The town sits on the edge of a pine forest, which you have to drive through to get here from the Portland airport.
I was born and raised in Long Island, New York.
My lungs are used to inhaling nitrogen, sulfur, and other toxic chemicals—especially when I’m on shift putting out fires.
But here I can smell the soil—the salt in the sea, devoid of spilled engine crease, unlike the Hudson, which is highly concentrated with it.
And now, I smell her.
As she hands me my Americano to-go, coffee mixes with her floral perfume notes.
Can I add some of that to my coffee?
We lock eyes, her warm hand brushing against mine as she bids me goodbye.
“Are you new here?” she asks.
“Just arrived,” I reply with a rare grin on my face. It heats up my face.
Finally, I’m starting to feel the touch of summer.
“Ah.
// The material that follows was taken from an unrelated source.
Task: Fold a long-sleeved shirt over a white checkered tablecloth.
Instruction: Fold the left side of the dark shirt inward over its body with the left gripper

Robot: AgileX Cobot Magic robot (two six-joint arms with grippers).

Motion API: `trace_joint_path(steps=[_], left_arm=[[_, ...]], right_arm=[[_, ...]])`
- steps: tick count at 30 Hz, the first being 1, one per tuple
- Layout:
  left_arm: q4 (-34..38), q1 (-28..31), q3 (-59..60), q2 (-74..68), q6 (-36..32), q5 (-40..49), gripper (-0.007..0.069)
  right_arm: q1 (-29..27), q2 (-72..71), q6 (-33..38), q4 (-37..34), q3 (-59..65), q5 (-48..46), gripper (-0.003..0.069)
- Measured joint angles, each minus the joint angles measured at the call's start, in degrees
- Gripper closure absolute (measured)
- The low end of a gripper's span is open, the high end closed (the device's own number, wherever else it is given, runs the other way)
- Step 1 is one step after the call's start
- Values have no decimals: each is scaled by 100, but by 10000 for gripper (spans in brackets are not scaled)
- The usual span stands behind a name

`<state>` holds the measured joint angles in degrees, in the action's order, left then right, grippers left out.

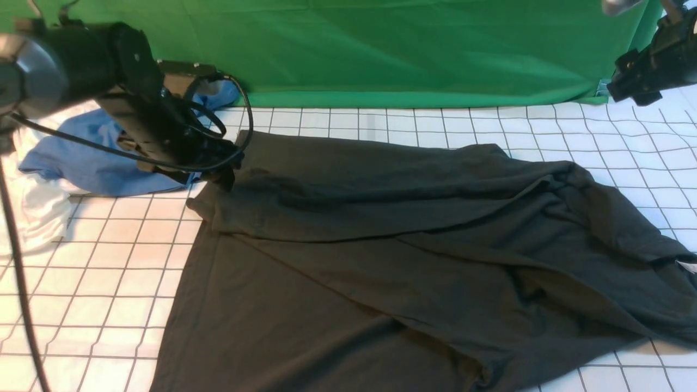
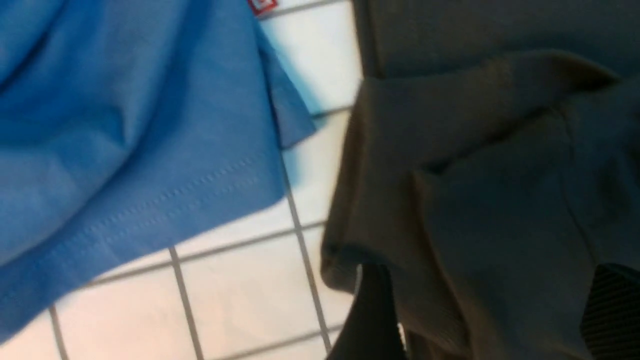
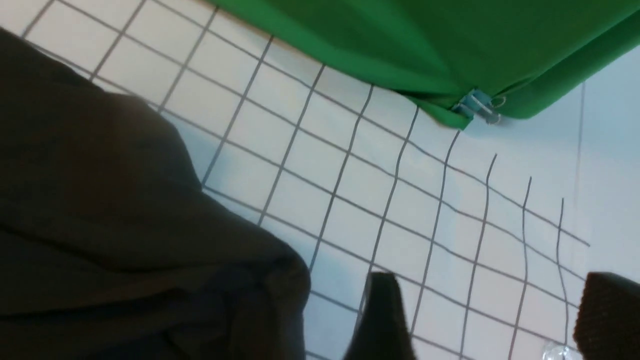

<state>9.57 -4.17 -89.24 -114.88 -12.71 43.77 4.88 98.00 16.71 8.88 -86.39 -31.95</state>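
The long-sleeved shirt [image 1: 392,261] lies spread and creased on the white checkered tablecloth [image 1: 109,272]; its print and neck label are hidden. My left gripper [image 1: 220,177] is low at the shirt's far-left corner. In the left wrist view, that gripper [image 2: 489,272] is open, with a raised fold of the shirt [image 2: 480,200] between its wide-apart fingers [image 2: 372,315]. My right gripper [image 1: 631,87] hangs high at the far right, away from the shirt. It [image 3: 495,280] stands open over bare tablecloth [image 3: 350,190], and the shirt's edge [image 3: 125,215] lies off to one side.
A blue garment [image 1: 92,158] lies crumpled by the left arm, close to the shirt's corner [image 2: 125,125]. A white garment [image 1: 32,212] sits at the left edge. The green backdrop [image 1: 381,49] closes off the back, pinned by a clip [image 3: 475,105]. A black cable [image 1: 22,283] hangs at the left.
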Motion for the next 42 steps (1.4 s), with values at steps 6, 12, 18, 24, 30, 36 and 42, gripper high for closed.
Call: trace_joint_path(steps=[6,12,18,24,30,36,42], left_arm=[[129,64,-109,-294,73,59,143],[447,70,-109,-565,68,226,143],[506,74,-120,-608,49,153,211],[502,74,-120,-608,5,75,468],[502,74,-162,-608,-285,184,650],[502,74,-583,-546,-434,990,656],[528,74,-678,79,-476,1823,656]], right_arm=[[0,0,-30,0,0,-28,140],[0,0,-34,0,0,-28,140],[0,0,-34,0,0,-28,140],[0,0,-34,0,0,-28,140],[0,0,-34,0,0,-28,140],[0,0,-34,0,0,-28,140],[0,0,-34,0,0,-116,140]])
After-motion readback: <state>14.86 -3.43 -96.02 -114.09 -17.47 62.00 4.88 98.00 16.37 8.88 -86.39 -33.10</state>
Then make yourself at home.”
“I’m only here for a short while, on vacation to get away from the city.”
“Then you could use a tour guide,” she says, “so you don’t miss anything, seeing as your time here is limited.”
I take out my phone again. “Here.” I pass her the device and prompt her to type in her phone number. “I’ll call you.”
“Great.” The blush returns to her ears, bringing out a spot of innocence in her eyes. “Later, skater.”
I stir passata with a wooden spoon and add in a sprinkling of fresh herbs from the garden that’s still underway.
“It smells nice,” Piper says in a cordial voice that almost blasts me back to the past.
Warm. Comforting.
Like the food I’m now cooking, as a substitute for her.
Piper readies the table, and our kids hop up next to each other, both quiet.
Ellie takes a while to warm up to people, especially random boys she doesn’t know who prefer to play with toy planes, not Barbies. These two have nothing in common, and for the sake of this being temporary, I hope it stays that way.
I set the pot on the table and carefully drizzle homemade tomato sauce over bread.
“What’s this?” Piper asks.
“My own recipe,” I answer, dishing out veggies onto the kids’ plates. “Mine and Ellie’s favorite.”
“You have to try some, Piper. Dad cooks a mean tomato sauce.”
“Mean?” I scoff. “Is that what all the cool kids in your class are saying now?”
“Dad,” starts Ellie. “I am cool. All of my classmates want to know what it’s like being in New York.”
“I want to go to New York,” Sonny interjects.
This stalls Piper for a moment. She moves on, helps dish out the rest of the roasted veggies, and plops down on the chair next to her son. “What do you say to Caleb, Sonny?” She elbows him lightly.
“Thank you for cooking, Caleb.” He looks up at me with timid brown eyes.
He’s the spitting image of his mother, save for the eyes—the same curved nose and chin, the same hair color, and plenty of it, curled on top of his head just like his mother’s flowing locks.
I sit down beside Piper and dip bread into tomato sauce. The flavors are just right. The in-season tomatoes provide an extra sweetness, complementing the brown sugar and fresh herbs.
But I would much prefer to taste her.
“This is your best yet!” exclaims Ellie, digging right in for another slice of bread. “I wish you could cook this every night.”
It might have to be that way from now on, I think to myself as I glimpse the perfect woman sitting next to me, hit with a fresh wave of sadness.
Although at the moment, the dish is making me feel the opposite of comfort, with Piper here next to me. Acting civil. Neutral. Like we’re back to being strangers.
She saved me nine years ago from a type of pain that I never thought would go away, so the least I can do is return the favor and help her out in a time of need.
But boundaries need to be put in place. Both while she’s staying here, and after.
Because this town is small.
And with Ellie settled in and excited to go to school at last, I can’t uproot her life and leave.